Network Down on Node in central management
Title: Network Down on Node in central management
Category / Product: Webgateway
Environment: Central Management
Central Management allows you to administer multiple Web Gateway appliances in your network as nodes in a common configuration. A configuration of multiple appliances administered through Central Management is also referred to as a cluster.
When administering a Central Management cluster, you are dealing mainly with:
• Nodes — Appliances run as nodes that are connected to each other sending and receiving data to perform updates, backups, downloads, and other jobs.

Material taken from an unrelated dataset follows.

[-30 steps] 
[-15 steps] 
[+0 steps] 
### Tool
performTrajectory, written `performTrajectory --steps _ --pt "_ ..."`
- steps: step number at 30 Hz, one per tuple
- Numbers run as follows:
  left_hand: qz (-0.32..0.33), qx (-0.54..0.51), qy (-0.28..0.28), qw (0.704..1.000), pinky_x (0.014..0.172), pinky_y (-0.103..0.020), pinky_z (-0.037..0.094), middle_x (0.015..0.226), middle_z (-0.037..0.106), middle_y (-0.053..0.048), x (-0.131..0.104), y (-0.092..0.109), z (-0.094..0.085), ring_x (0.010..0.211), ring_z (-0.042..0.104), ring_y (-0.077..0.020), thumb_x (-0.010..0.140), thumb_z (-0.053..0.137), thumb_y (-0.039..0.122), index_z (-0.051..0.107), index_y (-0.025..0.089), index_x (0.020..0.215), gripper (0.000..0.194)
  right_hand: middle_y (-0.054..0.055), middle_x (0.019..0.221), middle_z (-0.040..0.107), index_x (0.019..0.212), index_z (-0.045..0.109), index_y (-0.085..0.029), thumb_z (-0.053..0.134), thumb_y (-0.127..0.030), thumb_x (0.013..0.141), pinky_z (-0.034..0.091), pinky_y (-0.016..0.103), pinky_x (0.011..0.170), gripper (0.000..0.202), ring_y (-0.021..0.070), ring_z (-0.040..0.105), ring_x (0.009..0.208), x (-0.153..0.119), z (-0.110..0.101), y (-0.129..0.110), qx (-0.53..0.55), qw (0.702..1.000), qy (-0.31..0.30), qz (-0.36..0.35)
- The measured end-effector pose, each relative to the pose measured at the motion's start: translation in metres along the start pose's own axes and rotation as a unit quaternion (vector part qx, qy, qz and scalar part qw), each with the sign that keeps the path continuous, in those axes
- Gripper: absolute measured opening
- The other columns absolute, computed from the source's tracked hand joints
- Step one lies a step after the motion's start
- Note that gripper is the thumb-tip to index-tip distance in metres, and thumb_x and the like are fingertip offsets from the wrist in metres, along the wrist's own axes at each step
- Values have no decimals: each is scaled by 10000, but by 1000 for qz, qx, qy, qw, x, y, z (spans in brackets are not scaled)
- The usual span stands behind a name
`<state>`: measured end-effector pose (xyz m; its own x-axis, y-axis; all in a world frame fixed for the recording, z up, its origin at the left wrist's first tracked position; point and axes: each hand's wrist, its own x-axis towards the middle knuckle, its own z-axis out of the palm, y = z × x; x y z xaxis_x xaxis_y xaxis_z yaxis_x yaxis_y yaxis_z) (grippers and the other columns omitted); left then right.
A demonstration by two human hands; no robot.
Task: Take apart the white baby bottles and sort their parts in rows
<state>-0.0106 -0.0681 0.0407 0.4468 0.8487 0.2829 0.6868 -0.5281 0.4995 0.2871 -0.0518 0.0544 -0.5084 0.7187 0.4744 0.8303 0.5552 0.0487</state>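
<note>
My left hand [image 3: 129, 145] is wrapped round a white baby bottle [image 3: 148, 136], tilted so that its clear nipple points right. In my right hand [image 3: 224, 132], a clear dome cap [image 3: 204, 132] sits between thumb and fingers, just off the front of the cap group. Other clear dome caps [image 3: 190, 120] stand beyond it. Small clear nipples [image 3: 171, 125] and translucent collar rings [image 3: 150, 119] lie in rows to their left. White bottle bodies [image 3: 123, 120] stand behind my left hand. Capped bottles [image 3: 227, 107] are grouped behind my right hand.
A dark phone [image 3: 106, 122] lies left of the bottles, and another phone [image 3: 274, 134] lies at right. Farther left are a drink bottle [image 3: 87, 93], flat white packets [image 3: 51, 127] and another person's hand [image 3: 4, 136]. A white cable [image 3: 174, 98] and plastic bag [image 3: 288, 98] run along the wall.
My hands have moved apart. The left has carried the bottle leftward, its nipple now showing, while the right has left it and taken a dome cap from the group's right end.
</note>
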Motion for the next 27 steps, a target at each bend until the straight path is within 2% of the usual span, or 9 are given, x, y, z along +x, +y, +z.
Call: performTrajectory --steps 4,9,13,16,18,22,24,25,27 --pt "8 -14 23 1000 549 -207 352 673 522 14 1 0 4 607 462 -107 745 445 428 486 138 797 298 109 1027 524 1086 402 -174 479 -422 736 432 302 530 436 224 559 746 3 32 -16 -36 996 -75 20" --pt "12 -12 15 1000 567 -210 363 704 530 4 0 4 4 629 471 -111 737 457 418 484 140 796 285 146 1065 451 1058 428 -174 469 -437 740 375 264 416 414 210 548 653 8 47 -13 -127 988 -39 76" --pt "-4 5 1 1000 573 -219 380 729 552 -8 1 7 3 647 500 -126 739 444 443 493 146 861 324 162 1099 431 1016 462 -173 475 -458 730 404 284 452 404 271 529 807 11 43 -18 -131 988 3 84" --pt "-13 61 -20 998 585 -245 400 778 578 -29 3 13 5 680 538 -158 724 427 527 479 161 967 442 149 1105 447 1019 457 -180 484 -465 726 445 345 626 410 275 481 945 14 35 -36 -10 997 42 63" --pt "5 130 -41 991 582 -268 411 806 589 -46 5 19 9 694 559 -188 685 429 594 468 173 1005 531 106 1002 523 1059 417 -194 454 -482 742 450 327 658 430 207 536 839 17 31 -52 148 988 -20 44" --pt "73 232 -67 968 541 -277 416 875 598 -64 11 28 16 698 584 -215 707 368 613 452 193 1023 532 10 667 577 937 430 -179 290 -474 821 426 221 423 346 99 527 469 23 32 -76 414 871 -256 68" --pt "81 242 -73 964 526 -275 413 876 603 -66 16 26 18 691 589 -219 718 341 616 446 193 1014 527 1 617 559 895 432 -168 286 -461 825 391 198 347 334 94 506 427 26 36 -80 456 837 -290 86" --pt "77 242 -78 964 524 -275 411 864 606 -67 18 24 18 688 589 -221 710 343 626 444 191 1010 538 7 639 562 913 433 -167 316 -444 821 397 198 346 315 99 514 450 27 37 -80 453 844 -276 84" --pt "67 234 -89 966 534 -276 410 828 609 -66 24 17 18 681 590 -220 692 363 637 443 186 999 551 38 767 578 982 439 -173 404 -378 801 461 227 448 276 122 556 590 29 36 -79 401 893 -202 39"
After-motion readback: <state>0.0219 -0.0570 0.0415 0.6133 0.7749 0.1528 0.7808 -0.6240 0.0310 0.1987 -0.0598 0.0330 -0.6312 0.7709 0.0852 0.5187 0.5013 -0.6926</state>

• Node groups — Nodes are assigned to diferent types of node groups that allow different ways of transferring data.
• Scheduled jobs — Data can be transferred according to time schedules that you configure.
In the Above Diagram, SWG Cluster has 2 Network Groups i.e Network Alpha and Network Bravo.

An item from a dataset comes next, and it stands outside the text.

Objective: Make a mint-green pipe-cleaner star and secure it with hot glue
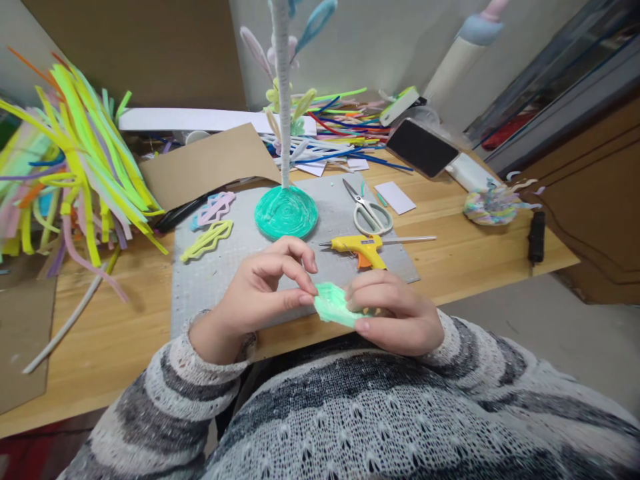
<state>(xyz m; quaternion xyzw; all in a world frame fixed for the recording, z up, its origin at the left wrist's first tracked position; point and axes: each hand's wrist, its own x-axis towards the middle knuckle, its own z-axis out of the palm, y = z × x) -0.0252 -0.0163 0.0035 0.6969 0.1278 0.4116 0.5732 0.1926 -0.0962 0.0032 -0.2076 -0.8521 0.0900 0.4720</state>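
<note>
A mint-green folded pipe-cleaner piece (333, 305) is held between my two hands near the table's front edge. My left hand (275, 280) pinches its left end between thumb and index finger, the other fingers curled above. Around the right end, the thumb and fingers of my right hand (393, 310) are closed, hiding part of it. Just beyond my hands lies a yellow glue gun (363, 248) with its nozzle pointing left. Behind my left hand stands a green coiled round base (287, 212) with a white wrapped stem (283, 100) rising from it.
Zigzag yellow (207, 241) and pink (216, 208) pieces lie on the grey mat (240, 267). Scissors (369, 212), a white card (395, 197) and a phone (423, 148) are to the right. Bundled pipe cleaners (85, 160) fill the left; more lie behind.
</note>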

Network Alpha has 3 nodes and 1 cluster Management Node:
YBALC1A956CM01
YBALC7A956UP01
YBALC7A956UP02
YBALC7A956UP03
Network Bravo has 3 nodes and 1 cluster management node:
YBBRC1A956CM01
YBBRC7A956UP01
YBBRC7A956UP02
YBBRC7A956UP03
Issue: Network Drop for the Node YBALC7A956UP01 (Alpha Group). This impact on the production traffic creating instability in the network.
In the below Figure we can observe that Traffic drops to Zero Every 15 minutess and regains back to normal.
Causes:
1. Cluster Nodes if not in sync will create this problem. An in sync cluster will show the same Current Storage Timestamp for all nodes.
In below figure we can see that 3 nodes are not in sync with rest of the nodes . There is variation in the timestamp
2. Secure Web Gateways experience an intermittent network issue while one node attempts to transmit shared data to another node (i.e., TCP handshake failed or node wasn't reachable).
Troubleshooting and checks to be carried out:
Verify the synchronization of nodes
The user interface displays, among other general information, a timestamp for each node in a Central Management Configuration, which allows you to verify whether all nodes are synchronized.
Task
1 Select Configuration | Appliances.
2 On the appliances tree, select Appliances (Cluster). Status and general information about the configuration and its nodes appear on the settings pane. Under Appliances Information, a list is shown that contains a line with information for every node. The timestamp is the last item in each line.
3 Compare the timestamps for all nodes. If they are same for all nodes, the Central Management configuration is synchronized.
You can check your NTP settings from the GUI under Configuration > Date & Time. If your time is too far out of sync (more than ~1000 seconds) then NTP will not sync automatically
Or from SSH Console using command
timedatectl
If not in sync then Force a sync (MWG 7.3 and above):
service ntpd stop service ntpdate start service ntpd start
Examples:
Time out of sync, Version mismatch, Network problems.
Here is an example error: Time out of sync
[2023-08-11 16:52:55.938 +05:30] [Coordinator] [MessageWillRespondWithError] Will respond to message <co_distribute_init_subscription> with error: (405 - 'time difference too high') - "time difference too high: 2023-08-11T16:52:00.732+05:30 / 2023-08-11T16:52:55.937+05:30".
Things to check for in cluster settings: distribution Timeout, distribution Timeout Multiplier, allowed Time Difference, check Version match value on all cluster members.
In our Example Since the other parameters were correct, we had to make change for time difference to 300 seconds so that configuration changes can be accepted. Post making the changes the nodes were synchronized and getting the updates, no network fluctuations observed for the reported node.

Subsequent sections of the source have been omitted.